30 October، 2015
The expanded meetings on the level of foreign ministers held in Vienna to discuss means of pushing forward the political settlement for the crisis in Syria concluded its activities on Friday.
In a joint press conference with US State Secretary John Kerry and UN Special Envoy on Syria Staffan de Mistura on Friday evening following the talks, Russian Foreign Minister Sergey Lavrov said that agreement was reached during the Vienna talks on the need to preserve the unity and secular nature of Syria, preserve its state institutes, protect the rights of Syrians of all ethnicities and religious groups, provide humanitarian aid, and continue providing aid to refugees and displaced people.
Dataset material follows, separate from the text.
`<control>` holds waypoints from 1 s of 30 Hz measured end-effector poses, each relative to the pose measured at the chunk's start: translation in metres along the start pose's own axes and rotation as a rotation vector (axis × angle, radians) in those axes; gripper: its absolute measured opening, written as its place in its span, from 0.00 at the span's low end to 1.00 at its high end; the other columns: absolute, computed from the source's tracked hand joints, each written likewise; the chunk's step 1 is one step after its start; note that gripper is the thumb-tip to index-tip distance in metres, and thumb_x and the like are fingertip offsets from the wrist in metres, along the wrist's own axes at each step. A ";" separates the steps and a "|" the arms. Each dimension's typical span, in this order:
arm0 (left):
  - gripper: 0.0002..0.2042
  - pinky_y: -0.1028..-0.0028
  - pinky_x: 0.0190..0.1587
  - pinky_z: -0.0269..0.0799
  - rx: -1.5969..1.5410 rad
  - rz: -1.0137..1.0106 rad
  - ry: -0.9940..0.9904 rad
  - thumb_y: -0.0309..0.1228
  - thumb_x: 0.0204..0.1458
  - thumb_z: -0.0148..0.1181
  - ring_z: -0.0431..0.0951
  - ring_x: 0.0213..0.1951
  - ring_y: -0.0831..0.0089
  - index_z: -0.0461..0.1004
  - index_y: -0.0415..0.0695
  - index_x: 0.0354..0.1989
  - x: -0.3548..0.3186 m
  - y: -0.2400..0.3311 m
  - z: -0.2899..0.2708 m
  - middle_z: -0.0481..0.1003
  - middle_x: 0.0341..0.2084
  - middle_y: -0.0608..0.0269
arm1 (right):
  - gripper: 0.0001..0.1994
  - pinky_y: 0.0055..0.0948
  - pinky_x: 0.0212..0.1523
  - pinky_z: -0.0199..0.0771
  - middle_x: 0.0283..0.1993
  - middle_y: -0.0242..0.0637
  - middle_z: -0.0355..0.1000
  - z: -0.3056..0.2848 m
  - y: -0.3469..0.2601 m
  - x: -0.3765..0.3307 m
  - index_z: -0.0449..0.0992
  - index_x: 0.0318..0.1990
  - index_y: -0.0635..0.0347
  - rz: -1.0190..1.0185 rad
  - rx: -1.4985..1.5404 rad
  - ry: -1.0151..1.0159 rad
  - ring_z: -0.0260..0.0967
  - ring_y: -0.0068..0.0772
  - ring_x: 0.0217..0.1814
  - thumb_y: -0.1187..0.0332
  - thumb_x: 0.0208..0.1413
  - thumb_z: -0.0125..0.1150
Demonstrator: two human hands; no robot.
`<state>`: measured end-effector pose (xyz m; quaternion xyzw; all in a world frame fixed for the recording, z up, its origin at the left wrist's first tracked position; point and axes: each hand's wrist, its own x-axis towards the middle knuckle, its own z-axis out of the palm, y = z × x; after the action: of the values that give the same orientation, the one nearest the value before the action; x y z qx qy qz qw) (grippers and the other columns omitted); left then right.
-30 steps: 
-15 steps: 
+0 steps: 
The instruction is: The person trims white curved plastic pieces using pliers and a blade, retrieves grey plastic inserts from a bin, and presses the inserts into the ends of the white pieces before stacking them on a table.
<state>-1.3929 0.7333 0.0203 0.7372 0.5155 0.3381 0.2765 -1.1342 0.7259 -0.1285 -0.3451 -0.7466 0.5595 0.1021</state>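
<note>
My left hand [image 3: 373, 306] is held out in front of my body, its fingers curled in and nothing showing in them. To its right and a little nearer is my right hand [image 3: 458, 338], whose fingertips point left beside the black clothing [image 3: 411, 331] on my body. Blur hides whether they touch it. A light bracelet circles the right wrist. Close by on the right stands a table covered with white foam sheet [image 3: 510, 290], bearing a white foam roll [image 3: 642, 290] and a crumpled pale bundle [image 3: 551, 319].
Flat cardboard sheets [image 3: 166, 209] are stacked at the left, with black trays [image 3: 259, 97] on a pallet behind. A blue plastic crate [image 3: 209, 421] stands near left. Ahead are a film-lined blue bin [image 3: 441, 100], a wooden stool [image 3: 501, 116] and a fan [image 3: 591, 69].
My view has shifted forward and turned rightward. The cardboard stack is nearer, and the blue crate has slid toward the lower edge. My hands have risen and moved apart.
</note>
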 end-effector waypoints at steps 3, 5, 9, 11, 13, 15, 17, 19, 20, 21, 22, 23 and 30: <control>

Lavrov asserted that “we don’t want terrorists to assume power in Syria,” adding that the sides attending the talks agreed upon the need to fight terrorism and on placing more groups on the list of terrorist organizations.
He stressed that the “future of President al-Assad is decided upon by the Syrian people as a result of the political process,” and that the participants in the meeting agreed that this process which must be purely Syrian and belong to the Syrians who will decide their country’s future on their own.
The Minister said that Russia supports the process of fighting terrorism which must be based on international laws and accords, adding that this process must be conducted with the approval of the governments involved or via a Security Council resolution.
He said that the participants in the Vienna talks discussed the idea of announcing a ceasefire in parallel with a political process, and that they agreed to continue these discussions with the participation of the UN taking into account that even if agreement is reached over a ceasefire, terrorist organizations will not be part of it, adding that a unified agreement in this regard hasn’t been reached.
However, Lavrov said that agreement was reached by all sides on wanting to address the UN to bring the Syrian government and opposition groups together to initiate the political process that leads to agreement among sides, adding that they also agreed that the elections should be observed actively by the UN and must include all Syrians, including refugees in neighboring countries, regardless of their affiliations.
The Minister was confident that the principles formulated at the Vienna meeting will launch serious efforts, and that all participants were open to finding middle-ground solutions, hoping that this openness will manifest in upcoming meetings will be held after two weeks.
He also noted that his country proposed joint coordination in counter-terrorism operations in Syria to the United States, but the Americans were content to limit coordination to mechanisms for prevent accidents in Syrian airspace, adding “we’re confident that we can do more than that and work more effectively against terrorists.”
In turn, Kerry said that the participants in the meeting agreed that the unity, independence, border integrity, and secular nature of Syria are essential issues, and that Syrian state establishments must remain, in addition to agreeing upon the need to speed up diplomatic efforts to end the war, and to fight ISIS and other terrorist organizations, adding that they all believe that ISIS and other terrorist organizations mustn’t be allowed to unite and control Syria.
While the State Secretary couldn’t refrain from reiterating his calls for interfering in the Syrians’ decision over who rules them despite his acknowledgement that the Syrians are the one who will decide their country’s future, Kerry stressed that disputes among the sides attending the Vienna meeting mustn’t hinder diplomatic efforts to resolve the crisis in Syria, acknowledging that the political process via UN-sponsored dialogue between the Syrian government and the opposition is the only way to resolve the crisis.
For his part, de Mistura said that another meeting of the same group, which he called a “special contact group on Syria,” will be held in two weeks, and if it succeeds, there will be a meeting at the negotiations table that brings together the Syrian government and the opposition.
On a relevant note, High Representative of the European Union for Foreign Affairs and Security Policy Federica Mogherini said in a press conference that points of agreement were reached during the Vienna meeting which she described as “historic.”
Mogherini noted that there are still problems and that the meeting wasn’t easy, but points of agreement were reached nonetheless, and that later international communications regarding Syria will be conducted under UN supervision.
In the same context, Lebanese Foreign Minister Gebran Bassil, who attended the talks, said in a statement following the meeting that the essential principles for resolving the crisis in Syria revolve around the word “unity” on three levels: unity of Syrian land, unity of the Syrian people, and the unity of the international community in working to resolve the crisis and fighting terrorism.
Bassil also called for including the element of rebuilding Syria as part of the solution, because this element encourages all Syrians to become involved in the solution.
The expanded Vienna meeting brought together the foreign ministers of sixteen countries: Russia, the US, Iran, China, Saudi Arabia, Turkey, the United Arab Emirates, Qatar, Jordan, Germany, France, Egypt, Italy, Britain, Iraq, and Lebanon, in addition to de Mistura and Mogherini.
A quartet meeting on Syria that brought together the foreign ministers of Russia, the US, Turkey and Saudi Arabia was held on Thursday in Vienna, only a week after a similar meeting had earlier taken place.